Wu opened one of the two overly complicated latches, then the other. Zoey’s cat had wandered up from the lawn. They tried to keep him restricted to the enclosed courtyard out back but he always found a way out when he felt like it.

Wu lifted the lid. Zoey steeled herself.

The stench hit her first, a hot wave of it. She tried not to gag and made herself step forward, to examine the contents. It was a man, naked, compressed into the box in the fetal position. White guy, looked fairly young. Definitely dead and not recently, either. Maggots pooled in the bottom of the box. The last thing Zoey noticed before she turned her back to it was that his eyelids had been sewn shut.

Zoey put her hands on her knees and tried to catch her breath. It wasn’t any of her people. Good. Then she felt a pang of guilt because of course this was still someone else’s father, son, brother, friend, whatever. Had they killed a guy just for a dumb prank? Or maybe stolen a body from a morgue, or funeral home? Maybe that was it.

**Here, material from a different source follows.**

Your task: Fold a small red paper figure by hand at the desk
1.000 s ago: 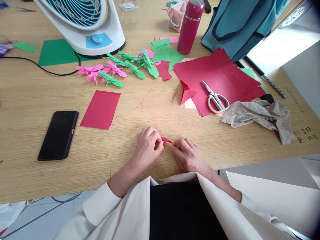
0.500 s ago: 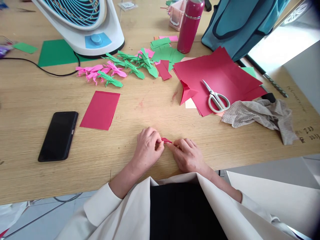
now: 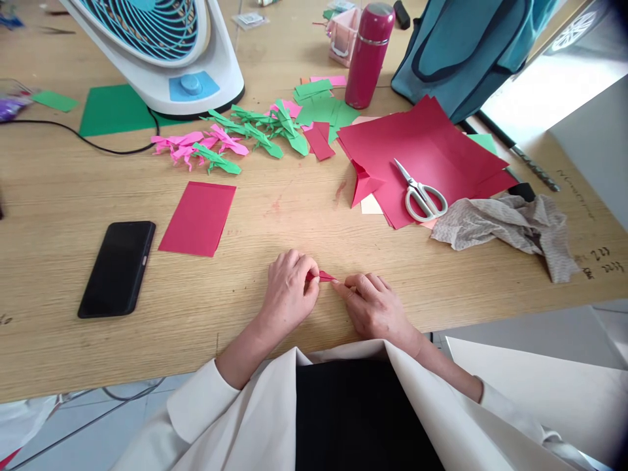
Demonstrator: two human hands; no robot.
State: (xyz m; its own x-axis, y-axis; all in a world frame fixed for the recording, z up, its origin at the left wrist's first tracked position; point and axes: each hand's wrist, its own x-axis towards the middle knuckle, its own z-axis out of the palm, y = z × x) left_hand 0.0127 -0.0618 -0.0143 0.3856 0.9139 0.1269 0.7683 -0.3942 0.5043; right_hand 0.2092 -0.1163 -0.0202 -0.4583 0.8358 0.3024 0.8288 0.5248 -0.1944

Wu was still standing over the open box, leaning into it, scrutinizing the contents for clues with a small flashlight and taking photos with his phone. Which, of course, is what she should have been doing, trying to gather information. Zoey had nothing to fear from what was in the box other than a very bad smell. And, if her enemies had killed this man in her name, this was now her responsibility, like it or not.

Zoey covered her mouth and nose with her shirt and joined Wu.

“Do you see anyth—”

The corpse reached up and punched her in the face.